Régions Montbéliard

Bus à haut niveau de service en travaux

Mots clés : Transport collectif urbain

Sujet polémique de la campagne municipale à Montbéliard (Doubs), les travaux du bus à haut niveau de service (BHNS) ont démarré à la fin de l’an dernier par la construction d’une voie de 600 m à Valentigney. Ce premier chantier permet à la collectivité de bénéficier de la subvention de 13,4 millions d’euros attribuée par l’Etat avec des contraintes de calendrier, dans le cadre de l’appel à projets du Grenelle de l’environnement. Courant mars, un second front a ouvert entre la zone commerciale du Pied-des-Gouttes à Montbéliard et Audincourt. Le plus gros chantier de ce tronçon de 8 km consiste à construire une rampe de soutènement de 30 m de dénivelé, quartier des Gros-Pierrons.

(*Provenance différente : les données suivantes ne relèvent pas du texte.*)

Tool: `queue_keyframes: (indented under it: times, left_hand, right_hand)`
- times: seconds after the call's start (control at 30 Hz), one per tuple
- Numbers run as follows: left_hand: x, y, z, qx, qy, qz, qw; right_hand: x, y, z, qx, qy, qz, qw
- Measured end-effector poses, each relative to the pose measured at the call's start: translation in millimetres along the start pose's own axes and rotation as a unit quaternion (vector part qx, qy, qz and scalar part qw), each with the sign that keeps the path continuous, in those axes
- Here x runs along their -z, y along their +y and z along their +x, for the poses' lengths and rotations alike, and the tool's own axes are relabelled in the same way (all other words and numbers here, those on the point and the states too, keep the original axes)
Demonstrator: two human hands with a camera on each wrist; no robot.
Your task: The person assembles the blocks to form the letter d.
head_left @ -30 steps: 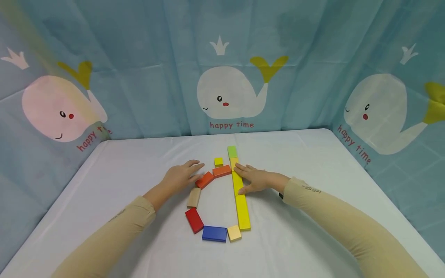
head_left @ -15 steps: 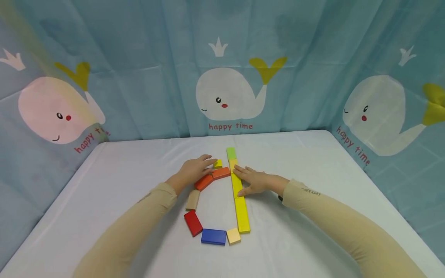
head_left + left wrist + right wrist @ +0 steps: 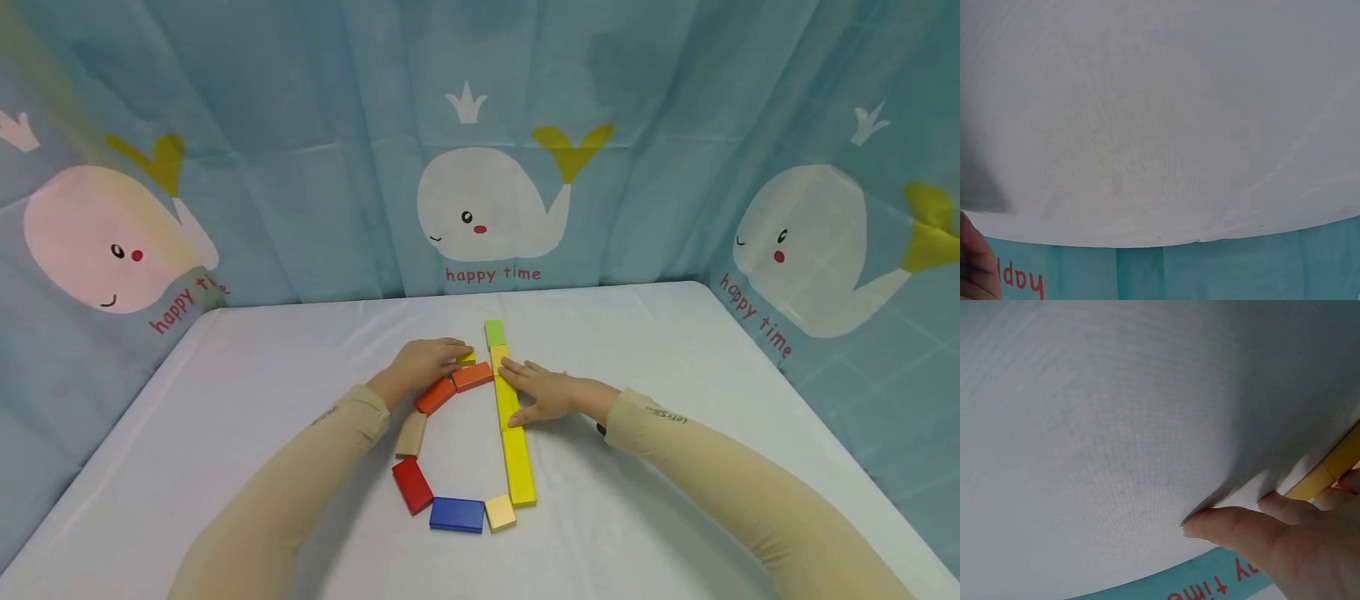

L’infrastructure en site propre se répartit dans quatre secteurs géographiques et quatre lots de travaux comprenant le terrassement, la voirie et les aménagements annexes. Le groupement Eurovia, Climent & Colas a remporté les deux premiers. Le troisième est en consultation pour une attribution cet automne. L’appel d’offres du dernier lot aura lieu au printemps 2015 comme celui des lots techniques.

Commandes groupées

Le chantier battra son plein en 2015 sur l’ensemble du linéaire de 30 km. A partir d’un tronc commun entre Montbéliard et Audincourt, quatre branches desserviront les communes de Grand-Charmont, Béthoncourt et Valentigney. Vingt bus hybrides (diesel et électricité) compléteront le parc de matériel roulant. Pour réduire la facture, Pays de Montbéliard Agglomération souhaite constituer un groupement de commandes avec d’autres collectivités. Des contacts ont été pris avec Dijon, Angoulême et Lens.
Le projet baptisé Caden’Cité génère deux autres chantiers. Sous maîtrise d’ouvrage de Réseau ferré de France (RFF), un pont-rail sera construit à la fin de l’année au-dessus de la voie ferrée, avenue des Alliés. Destiné à séparer les flux des voitures et des bus, l’ouvrage, d’un coût de 16 millions d’euros, est financé à parts égales par RFF et la communauté d’agglomération. De son côté, Gares & Connexions rénove la gare pour accueillir un pôle d’échange.
Piloté par BEJ, mandataire du groupement de maîtrise d’œuvre, et Egis, assistant à maîtrise d’ouvrage, le projet coûte 100 millions d’euros HT. La communauté d’agglomération espère drainer 20 millions d’euros de subventions. Elle vient de contracter un prêt de 40 millions d’euros auprès de la Caisse des dépôts et attend la décision, en avril, d’un engagement de la banque européenne d’investissement. Le taux de la taxe de versement transport a été relevé à 1,8 % en janvier 2013.